Genome-wide associations of aortic distensibility suggest causality for aortic aneurysms and brain white matter hyperintensities

Abstract

Aortic dimensions and distensibility are key risk factors for aortic aneurysms and dissections, as well as for other cardiovascular and cerebrovascular diseases. We present genome-wide associations of ascending and descending aortic distensibility and area derived from cardiac magnetic resonance imaging (MRI) data of up to 32,590 Caucasian individuals in UK Biobank. We identify 102 loci (including 27 novel associations) tagging genes related to cardiovascular development, extracellular matrix production, smooth muscle cell contraction and heritable aortic diseases. Functional analyses highlight four signalling pathways associated with aortic distensibility (TGF-β, IGF, VEGF and PDGF). We identify distinct sex-specific associations with aortic traits. We develop co-expression networks associated with aortic traits and apply phenome-wide Mendelian randomization (MR-PheWAS), generating evidence for a causal role for aortic distensibility in development of aortic aneurysms. Multivariable MR suggests a causal relationship between aortic distensibility and cerebral white matter hyperintensities, mechanistically linking aortic traits and brain small vessel disease.
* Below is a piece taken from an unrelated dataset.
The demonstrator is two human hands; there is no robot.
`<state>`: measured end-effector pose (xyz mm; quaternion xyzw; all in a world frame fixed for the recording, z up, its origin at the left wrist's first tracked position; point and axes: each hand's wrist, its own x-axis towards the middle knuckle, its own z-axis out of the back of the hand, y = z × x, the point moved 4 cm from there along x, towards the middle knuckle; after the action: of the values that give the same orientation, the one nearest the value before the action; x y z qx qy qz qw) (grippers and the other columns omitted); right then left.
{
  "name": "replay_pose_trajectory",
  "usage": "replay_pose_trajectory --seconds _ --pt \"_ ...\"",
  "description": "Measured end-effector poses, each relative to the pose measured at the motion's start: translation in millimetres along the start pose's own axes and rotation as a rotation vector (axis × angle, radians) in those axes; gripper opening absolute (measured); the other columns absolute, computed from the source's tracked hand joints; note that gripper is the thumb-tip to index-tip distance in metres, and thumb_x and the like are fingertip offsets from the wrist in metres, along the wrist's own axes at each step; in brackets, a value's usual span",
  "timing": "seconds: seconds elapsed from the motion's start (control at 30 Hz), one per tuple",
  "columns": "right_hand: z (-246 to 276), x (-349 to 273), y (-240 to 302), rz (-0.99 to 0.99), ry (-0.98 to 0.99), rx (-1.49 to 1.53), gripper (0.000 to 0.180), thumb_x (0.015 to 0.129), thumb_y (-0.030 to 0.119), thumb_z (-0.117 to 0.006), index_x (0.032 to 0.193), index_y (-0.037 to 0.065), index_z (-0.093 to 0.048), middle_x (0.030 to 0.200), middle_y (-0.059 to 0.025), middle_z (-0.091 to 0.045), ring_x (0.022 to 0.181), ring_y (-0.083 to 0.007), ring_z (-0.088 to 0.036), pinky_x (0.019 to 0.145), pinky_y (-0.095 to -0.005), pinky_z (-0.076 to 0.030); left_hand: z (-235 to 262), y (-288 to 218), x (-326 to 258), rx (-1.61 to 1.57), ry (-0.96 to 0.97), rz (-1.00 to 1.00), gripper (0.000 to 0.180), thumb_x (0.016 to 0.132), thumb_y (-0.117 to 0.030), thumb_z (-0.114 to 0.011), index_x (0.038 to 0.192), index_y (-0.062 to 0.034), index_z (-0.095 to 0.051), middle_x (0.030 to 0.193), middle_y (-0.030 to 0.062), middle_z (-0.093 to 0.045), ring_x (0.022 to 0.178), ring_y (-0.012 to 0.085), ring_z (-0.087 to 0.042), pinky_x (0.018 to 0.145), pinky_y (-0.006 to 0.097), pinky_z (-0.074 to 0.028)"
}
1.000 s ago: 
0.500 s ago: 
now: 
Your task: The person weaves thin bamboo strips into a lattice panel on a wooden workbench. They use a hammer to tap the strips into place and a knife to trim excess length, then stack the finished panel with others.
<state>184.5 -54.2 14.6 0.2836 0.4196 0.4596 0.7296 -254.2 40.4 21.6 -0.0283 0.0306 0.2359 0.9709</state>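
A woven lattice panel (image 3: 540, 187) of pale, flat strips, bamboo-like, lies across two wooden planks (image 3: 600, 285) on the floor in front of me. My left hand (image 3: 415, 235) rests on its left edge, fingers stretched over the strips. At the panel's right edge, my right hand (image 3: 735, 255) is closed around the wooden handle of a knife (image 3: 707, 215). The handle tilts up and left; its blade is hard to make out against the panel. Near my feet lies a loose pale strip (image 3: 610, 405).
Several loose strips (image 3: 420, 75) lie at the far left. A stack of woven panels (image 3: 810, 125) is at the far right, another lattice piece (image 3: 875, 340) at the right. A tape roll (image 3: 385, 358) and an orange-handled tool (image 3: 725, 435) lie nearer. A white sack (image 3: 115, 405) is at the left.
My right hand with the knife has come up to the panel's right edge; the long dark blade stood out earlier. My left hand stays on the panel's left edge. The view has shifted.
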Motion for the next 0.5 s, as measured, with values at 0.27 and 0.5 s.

Fig. 1. Manhattan plots of summary statistics from GWAS of aortic traits.

a Single-trait analysis of ascending aortic minimum area (AAmin) and b single-trait analysis of descending aortic minimum area (DAmin). Genomic inflation (λ) = 1.147 (Aamin and Damin). The y axis shows the negative log of the unadjusted p value of association (mixed model association implemented in BOLT-LMM). c Multi-trait analysis (MTAG) of ascending aortic distensibility (AAdis) and d Multi-trait analysis of descending aortic distensibility (DAdis). The y axis shows the unadjusted p value of association (using MTAG as discussed in Methods); negative log scale. Twenty-six association signals were identified in multi-trait analysis of ascending aortic distensibility (AAdis) and thirteen in multi-trait analysis of descending aortic distensibility (DAdis). All six traits (maximum and minimum areas and distensibility in ascending and descending aorta) were used for the MTAG analysis. Genomic inflation (λ) = 1.021 (AAdis) and 1.031 (DAdis). All panels: Red dashed lines show the genome-wide significance threshold of P = 5 × 10⁻⁸. Annotations of selected loci show the nearest gene and additional manual annotation of likely candidate gene(s) at the locus where appropriate. Blue: locus is genome-wide significant in multiple aortic traits, green: locus is genome-wide significant only in the corresponding trait and with nominal significance (p < 0.01) in other traits, red: genome-wide significant only in the corresponding trait without even nominal significance in other traits. QQ plots are shown as inserts in corresponding panels.

Fig. 2. Heatmap of significantly enriched gene ontologies (GO terms) for minimum area and distensibility phenotypes generated by DEPICT.

Colour scale denotes the significance of enrichment, (unadjusted p value −log10 scale). Only GO terms significantly enriched in association with AAdis (FDR < 0.01) are presented. Full results can be found in Supplementary Data 11c. AAdis ascending aortic distensibility, AAmin ascending aortic minimum area, DAdis descending aortic distensibility, DAmin descending aortic minimum area.

Fig. 3. Co-expression networks for aortic distensibility GWAS genes generated with primate single cell expression data for the aorta.

The co-expression networks were derived from extended models (r > 0.2) in aortic endothelial (ECs) and aortic smooth muscle cells (SMCs). Round circles represent genes which were significantly associated (unadjusted p value <5 × 10⁻⁸) with an aortic trait in the current GWAS. Diamonds represent other genes significantly co-expressed in the published single-cell data for the cell-type indicated. The deeper the shade of red, the higher the level of expression of that gene in the specified cell-type. The strength of co-expression is denoted by the colour of the lines joining genes with higher correlations indicated by darker lines. “Hub genes” are found in the centres of these modules. a Co-expression networks derived from genes associated with ascending aortic distensibility (AAdis) and expression data from aortic endothelial cells (ECs). b Co-expression networks derived from genes associated with descending aortic distensibility (DAdis) and expression data from aortic endothelial cells (ECs). c Co-expression networks derived from genes associated with AAdis and expression data from aortic smooth muscle cells (SMCs). d Co-expression networks derived from genes associated with DAdis and expression data from aortic smooth muscle cells (SMCs). See Supplementary Figs. 14–17 for further co-expression results.